Deux exemples pratiques montreront comment les agriculteurs gèrent déjà maintenant le problème de l’extension de la forêt et des terres délaissées. Les deux phénomènes ne se limitent pas aux régions alpestres mais apparaissent aussi dans des régions de basse altitude, partout où il y a des terrains en forte pente. Christian Gazzarin n’est pas seulement économiste d’entreprise à l’Institut de recherche ART à Tänikon, mais il tient en tant que propriétaire d’animaux amateur près de Saint-Gall un troupeau de 20 à 30 moutons d’Engadine et deux chèvres. Il les fait paître de temps en temps sur les surfaces en pente de son voisin à la zone de montagne I. Au contraire des bovins, les moutons et les chèvres mangent les jeunes pousses et les feuilles des ronces et les font reculer ainsi. Sans ce «nettoyage du pâturage», la jeune forêt avancerait et la surface boisée s’etenderait au fur et à mesure. Ceci aurait finalement pour conséquence que l’agriculteur ne recevrait plus de paiements directs étant donné que les surfaces ne sont plus cultivées.
Le voisin n’avait pas de succès durable seulement avec le paillage des ronciers. Comme les racines restaient dans le sol, la motte bourgeonnait de nouveau après quelques semaines et un nouveau «tapis d’épines» se formait. Là où les moutons et les chèvres ont pâturé régulièrement, on ne trouve plus de ronces, aujourd’hui, deux ans après le paillage. Les bêtes broutent le pâturage régulièrement. Les fougères et les orties qui y restent parce que les moutons ne les mangent pas, Christian Gazzarin les coupe avec la débroussailleuse. Entretemps, il a fait paître ses moutons aussi là où il y a un développement de la friche. Les moutons ont commencé à croquer et à éplucher les jeunes troncs et les jeunes branches des frênes et des noisetiers, si bien que ces derniers meurent le temps aidant. Avec un peu de patience, on peut ainsi regagner la surface cultivable, même s’il y a un développement de la friche.

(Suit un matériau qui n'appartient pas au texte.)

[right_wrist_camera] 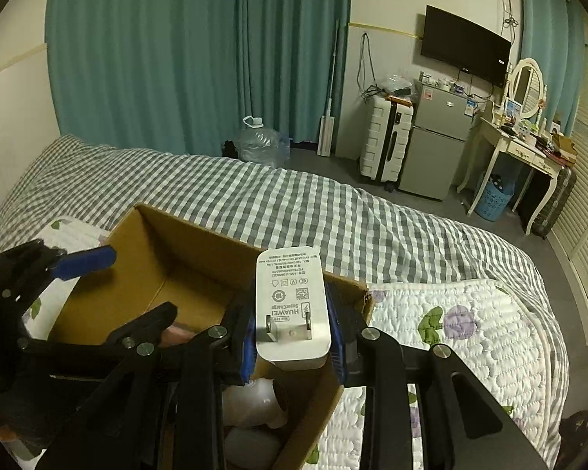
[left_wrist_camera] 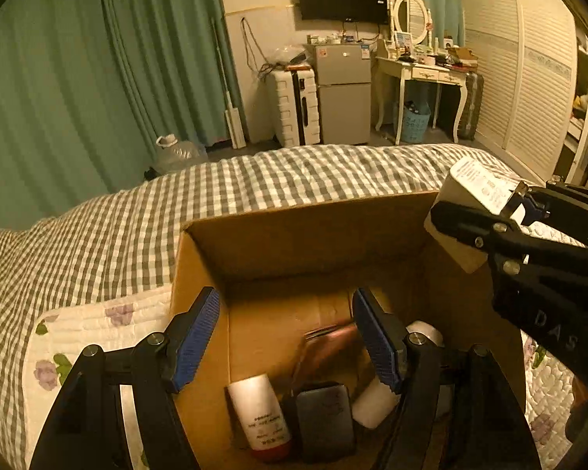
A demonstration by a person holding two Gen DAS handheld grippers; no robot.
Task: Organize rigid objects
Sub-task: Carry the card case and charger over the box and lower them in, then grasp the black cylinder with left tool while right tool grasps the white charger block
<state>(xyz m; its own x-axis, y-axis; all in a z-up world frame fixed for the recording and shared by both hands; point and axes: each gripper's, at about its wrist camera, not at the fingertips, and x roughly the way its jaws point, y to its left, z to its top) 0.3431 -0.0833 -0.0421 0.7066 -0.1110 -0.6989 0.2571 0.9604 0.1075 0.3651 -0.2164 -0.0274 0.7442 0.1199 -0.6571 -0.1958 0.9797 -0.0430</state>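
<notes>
Bed (right_wrist_camera: 333, 211), one, checked cover: it carries everything, no tabletop here. A quilted floral mat (right_wrist_camera: 470, 325), one, lies on it under and beside the box, probably marking the work area.

Cardboard box (left_wrist_camera: 302, 235), one, open top, sits on the mat as the collection bin. Inside I count about five items packed at the near end: a white tube with red cap (left_wrist_camera: 260, 411), a dark flat case (left_wrist_camera: 324, 415), a pinkish flat item (left_wrist_camera: 329, 340), a white rounded piece (left_wrist_camera: 374, 403) and a pale round thing (left_wrist_camera: 427, 333) partly hidden behind the finger. Far end bare, so room is left.

Right gripper (right_wrist_camera: 292, 337): clamped on the white charger (right_wrist_camera: 290, 301), one, prongs facing the camera, held over the box's right rim. Looks staged for a drop inside.

Left gripper (left_wrist_camera: 286, 337): fingers apart, holding nothing, hovering over the box's near-left part, straddling its left wall.
</notes>
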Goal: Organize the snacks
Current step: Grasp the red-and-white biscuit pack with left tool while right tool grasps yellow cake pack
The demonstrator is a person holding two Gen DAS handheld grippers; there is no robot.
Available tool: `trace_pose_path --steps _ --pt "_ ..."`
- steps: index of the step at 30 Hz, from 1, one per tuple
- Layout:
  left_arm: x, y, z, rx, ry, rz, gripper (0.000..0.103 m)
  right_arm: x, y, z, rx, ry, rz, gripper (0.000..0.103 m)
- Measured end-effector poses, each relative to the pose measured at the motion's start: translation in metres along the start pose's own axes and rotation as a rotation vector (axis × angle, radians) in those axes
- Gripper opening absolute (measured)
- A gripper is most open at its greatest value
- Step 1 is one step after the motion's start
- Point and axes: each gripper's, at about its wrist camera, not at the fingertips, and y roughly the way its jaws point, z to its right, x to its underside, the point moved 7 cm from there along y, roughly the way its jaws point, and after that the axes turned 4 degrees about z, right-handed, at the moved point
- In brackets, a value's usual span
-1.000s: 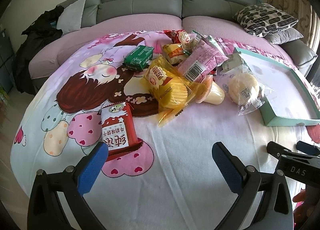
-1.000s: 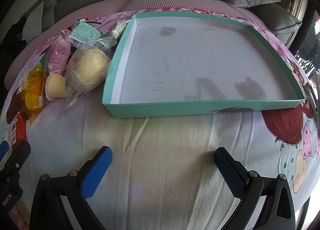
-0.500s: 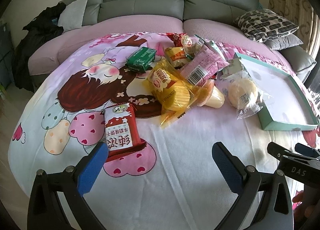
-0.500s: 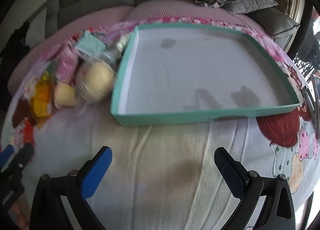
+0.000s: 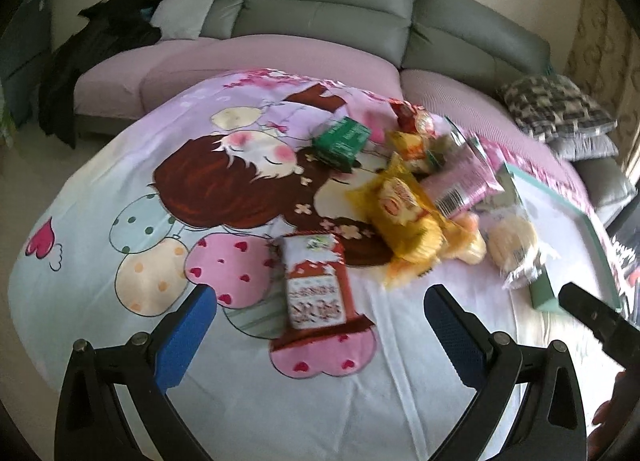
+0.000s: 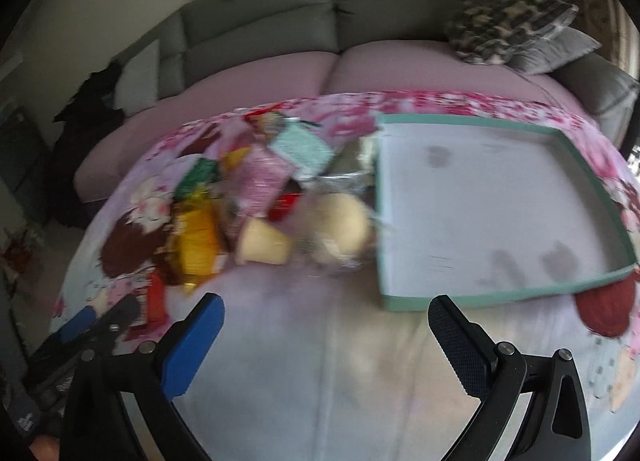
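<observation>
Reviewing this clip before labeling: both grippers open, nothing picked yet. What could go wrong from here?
1. The snacks are heaped: the pink packet overlaps the yellow chip bag, so a grasp may drag neighbours along.
2. The wrapped bun lies against the teal tray wall; its slippery wrapper could slip from the fingers.
3. Both views are motion-blurred, so aiming may be off.

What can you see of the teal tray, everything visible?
The teal tray is a shallow, flat box with low mint-green walls and a pale grey-white floor that looks like cardboard, marked with a few dark smudges. It holds nothing. It lies flat on the cartoon-print sheet, right of the snack pile, and the wrapped round bun lies against its left wall. Neither gripper touches it.
</observation>
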Motion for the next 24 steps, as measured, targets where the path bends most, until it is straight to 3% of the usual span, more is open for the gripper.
trace_pose_path --steps 6,12,16,20,23,24 --pt "0.0 0.015 -0.006 0.019 -0.001 -0.033 0.103 -0.008 0.009 -0.043 -0.072 -0.076 0.016 0.103" --pt "0.001 0.028 -0.012 -0.018 0.005 -0.07 0.102 -0.014 0.027 -0.08 -0.16 -0.158 0.009 0.102" --pt "0.004 0.036 -0.01 0.031 -0.009 -0.101 0.084 -0.018 0.044 -0.094 -0.204 -0.169 -0.018 0.094" --pt "0.007 0.039 -0.008 0.045 0.003 -0.109 0.081 -0.019 0.058 -0.106 -0.216 -0.205 -0.032 0.085" --pt "0.007 0.042 -0.009 0.041 0.016 -0.116 0.067 -0.02 0.07 -0.112 -0.222 -0.219 -0.054 0.075" --pt "0.007 0.043 -0.01 0.044 0.015 -0.119 0.067 -0.019 0.075 -0.113 -0.22 -0.223 -0.063 0.072"
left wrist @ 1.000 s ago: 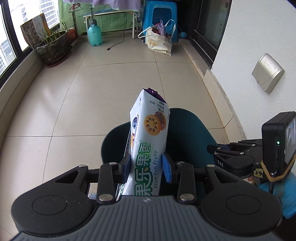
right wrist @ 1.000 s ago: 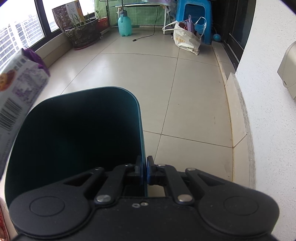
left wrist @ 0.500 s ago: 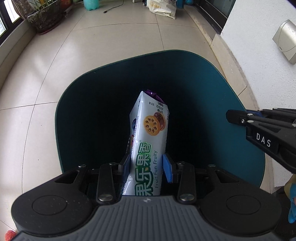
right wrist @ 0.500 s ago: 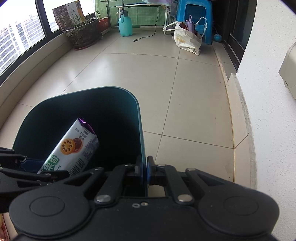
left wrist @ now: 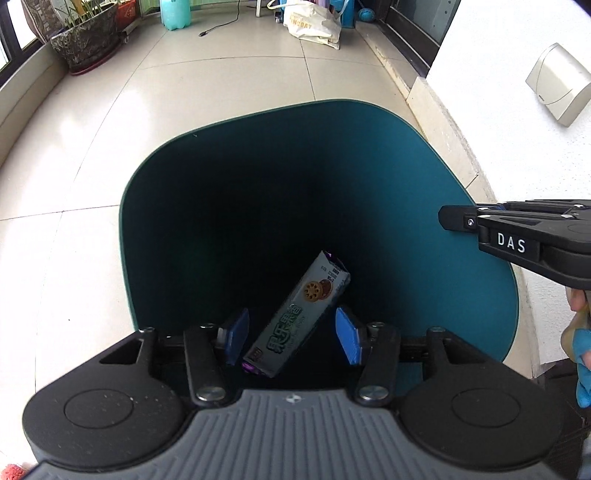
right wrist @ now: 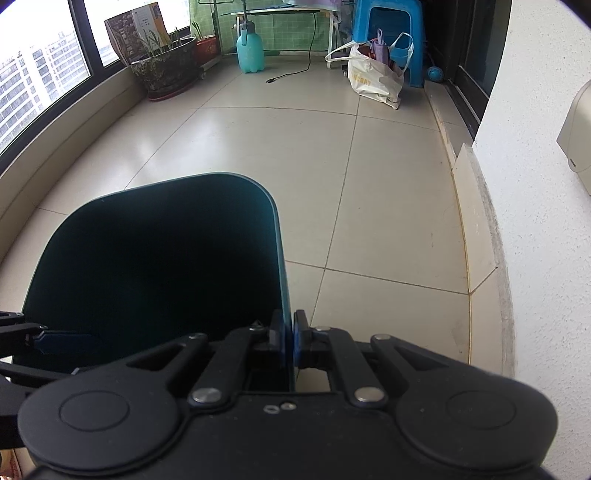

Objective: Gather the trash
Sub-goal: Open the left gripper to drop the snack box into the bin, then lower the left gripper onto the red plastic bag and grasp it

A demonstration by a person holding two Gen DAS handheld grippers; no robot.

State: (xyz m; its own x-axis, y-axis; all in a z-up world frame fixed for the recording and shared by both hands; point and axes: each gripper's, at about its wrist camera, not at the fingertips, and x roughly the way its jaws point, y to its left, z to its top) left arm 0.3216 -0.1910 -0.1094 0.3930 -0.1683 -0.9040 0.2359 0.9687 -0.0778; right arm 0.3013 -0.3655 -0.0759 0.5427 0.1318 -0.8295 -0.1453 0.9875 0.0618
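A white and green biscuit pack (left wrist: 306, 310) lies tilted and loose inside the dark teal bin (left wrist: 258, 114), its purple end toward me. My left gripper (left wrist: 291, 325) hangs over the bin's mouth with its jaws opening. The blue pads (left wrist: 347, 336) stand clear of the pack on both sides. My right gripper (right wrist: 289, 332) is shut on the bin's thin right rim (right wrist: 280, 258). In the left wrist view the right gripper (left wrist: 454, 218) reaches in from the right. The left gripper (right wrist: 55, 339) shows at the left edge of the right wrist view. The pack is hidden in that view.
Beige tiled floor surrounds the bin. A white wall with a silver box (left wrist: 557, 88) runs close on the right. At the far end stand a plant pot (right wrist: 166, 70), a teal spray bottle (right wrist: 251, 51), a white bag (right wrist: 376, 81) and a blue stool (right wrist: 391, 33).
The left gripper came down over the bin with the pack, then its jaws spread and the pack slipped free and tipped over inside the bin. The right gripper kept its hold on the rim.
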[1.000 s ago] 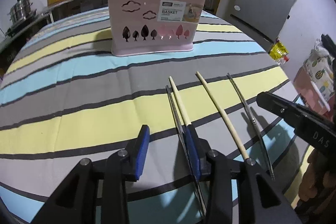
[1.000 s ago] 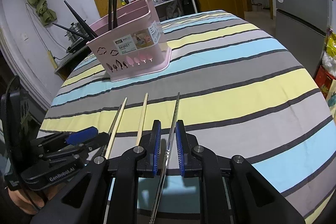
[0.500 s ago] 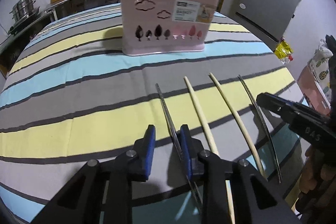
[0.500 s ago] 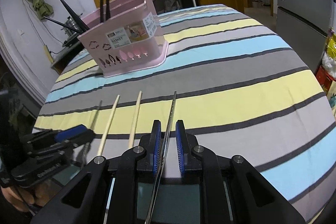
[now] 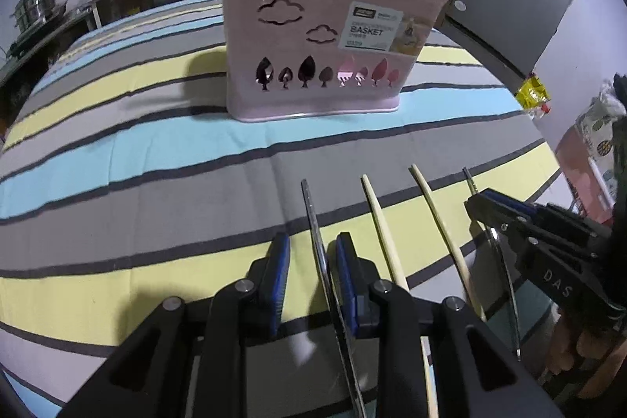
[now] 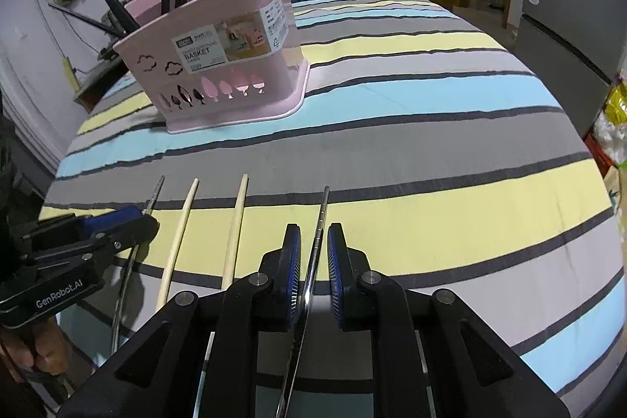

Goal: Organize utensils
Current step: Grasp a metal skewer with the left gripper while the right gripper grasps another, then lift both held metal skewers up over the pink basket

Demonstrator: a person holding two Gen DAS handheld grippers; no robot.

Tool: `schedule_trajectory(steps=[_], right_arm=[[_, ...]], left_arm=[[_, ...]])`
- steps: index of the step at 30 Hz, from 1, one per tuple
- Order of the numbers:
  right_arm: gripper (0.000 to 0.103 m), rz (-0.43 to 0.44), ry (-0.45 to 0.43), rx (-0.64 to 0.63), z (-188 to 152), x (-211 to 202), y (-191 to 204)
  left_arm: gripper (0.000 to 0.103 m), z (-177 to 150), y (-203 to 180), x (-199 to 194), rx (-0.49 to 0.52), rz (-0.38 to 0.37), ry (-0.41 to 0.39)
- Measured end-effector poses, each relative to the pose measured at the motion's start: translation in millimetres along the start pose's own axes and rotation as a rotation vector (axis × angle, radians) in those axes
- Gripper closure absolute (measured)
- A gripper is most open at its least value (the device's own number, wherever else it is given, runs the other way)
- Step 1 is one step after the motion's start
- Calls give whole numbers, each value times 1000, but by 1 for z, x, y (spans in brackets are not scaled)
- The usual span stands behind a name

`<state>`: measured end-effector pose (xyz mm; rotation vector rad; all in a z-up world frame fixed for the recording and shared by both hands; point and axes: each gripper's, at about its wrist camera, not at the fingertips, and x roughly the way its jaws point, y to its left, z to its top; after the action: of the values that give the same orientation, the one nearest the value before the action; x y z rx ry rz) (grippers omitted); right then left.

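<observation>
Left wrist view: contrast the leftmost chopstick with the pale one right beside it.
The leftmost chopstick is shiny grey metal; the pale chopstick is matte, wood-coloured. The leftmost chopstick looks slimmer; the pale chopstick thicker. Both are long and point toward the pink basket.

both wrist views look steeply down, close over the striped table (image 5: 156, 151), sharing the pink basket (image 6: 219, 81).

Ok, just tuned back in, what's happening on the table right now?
A person holds tongs in each hand over four chopsticks on the striped tablecloth. The left tongs have just been closing around one outer metal chopstick, which sits against one pad, not pinched. The right tongs straddle the other metal chopstick, gaps either side. Two wooden chopsticks lie between; the pink basket waits beyond.
</observation>
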<state>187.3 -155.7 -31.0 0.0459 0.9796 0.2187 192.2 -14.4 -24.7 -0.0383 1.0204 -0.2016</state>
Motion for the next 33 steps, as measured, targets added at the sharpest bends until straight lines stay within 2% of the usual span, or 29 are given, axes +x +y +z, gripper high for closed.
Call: schedule_trajectory(steps=[4, 6, 9, 16, 25, 33], right_arm=[[90, -29, 15, -33, 4, 3, 5], [91, -27, 22, -37, 7, 4, 5], [97, -14, 28, -27, 11, 6, 3], [99, 57, 13, 34, 16, -1, -7], [99, 95, -83, 25, 36, -43, -1], [99, 94, -193, 7, 58, -87, 2]], left_arm=[[79, -1, -12, 2, 57, 57, -4], [86, 4, -12, 4, 63, 63, 2], [94, 9, -7, 6, 49, 58, 12], [98, 13, 2, -2, 21, 14, 6], [98, 31, 12, -54, -4, -44, -102], [98, 52, 21, -105, -10, -64, -211]])
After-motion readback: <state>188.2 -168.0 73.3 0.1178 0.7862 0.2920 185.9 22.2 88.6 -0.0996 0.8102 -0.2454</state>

Le projet «Extension naturelle des forêts en Valais»

Le Valais a lancé un projet étudiant comment on peut gérer l’extension des forêts et des broussailles sur le paysage traditionnel. Le chef du projet est Céline Müller de la section Conservation des forêts. «Le projet pourrait servir de guide pour toute la Suisse», dit Peter Gresch. Il est professeur à l’ETH pour les questions de l’espace et de l’environnement et accompagne le projet comme expert. Au centre se trouvent les communes parce que ce sont elles qui sont responsables de l’utilisation du sol. C’est leur tâche de déterminer des territoires-cibles dans lesquels on doit empêcher l’extension des forêts ou l’amener à disparaître pour organiser l’utilisation de ces sols.
Le défrichage de la forêt est possible uniquement parce qu’une révision de la Loi fédérale sur les forêts a rendu plus flexible la protection de la forêt. Jusque-là, la loi en vigueur disait que la forêt naturelle ne pouvait plus être défrichée après 20 ans sans reboisement de substitution. Dès lors, les communes disposent du moyen des «lignes de constatation de forêt». A l’intérieur de cette ligne inscrite dans le plan de zones, la forêt qui progresse sur les surfaces cultivées peut être défrichée aussi après ces 20 ans. «Il s’agit d’éviter que les secteurs d’intervention prioritaire ne soient perdus à jamais», explique Peter Gresch. Alors qu’on pensait autrefois surtout à la protection de la forêt, il s’agit aujourd’hui au contraire de protéger la surface cultivée.

«Négocier» les secteurs d’intervention prioritaires et l’utilisation du sol

Est-ce qu’il vaut la peine pour les agriculteurs de participer à ce projet? Finalement, il s’agit des surfaces dont le rendement ne couvre pas la dépense. D’un côté, il y a les intérêts du public, la protection de la biodiversité et des espaces vitaux pour des animaux sauvages et des plantes. Egalement des valeurs culturelles en font partie, comme par exemple des zones de mayens, certains pâturages boisés, des paysages en terrasses/bocages ainsi que des objets de valeur (bâtiments et sites protégés). Peter Gresch mentionne comme exemple une chapelle qui, construite sur une colline, était autrefois visible de loin et qui disparaît aujourd’hui dans la forêt. De l’autre côté se trouve l’intérêt des agriculteurs de cultiver le sol avec un travail en rapport. Les surfaces ne doivent pas avoir une pente trop prononcée et être si possible sans obstacles. Le rendement doit valoir le travail. Pour cela, il ne s’agit pas seulement du montant des paiements directs, mais aussi de savoir comment l’utilisation des secteurs d’intervention prioritaires sera «négociée» avec la commune», dit l’expert du projet.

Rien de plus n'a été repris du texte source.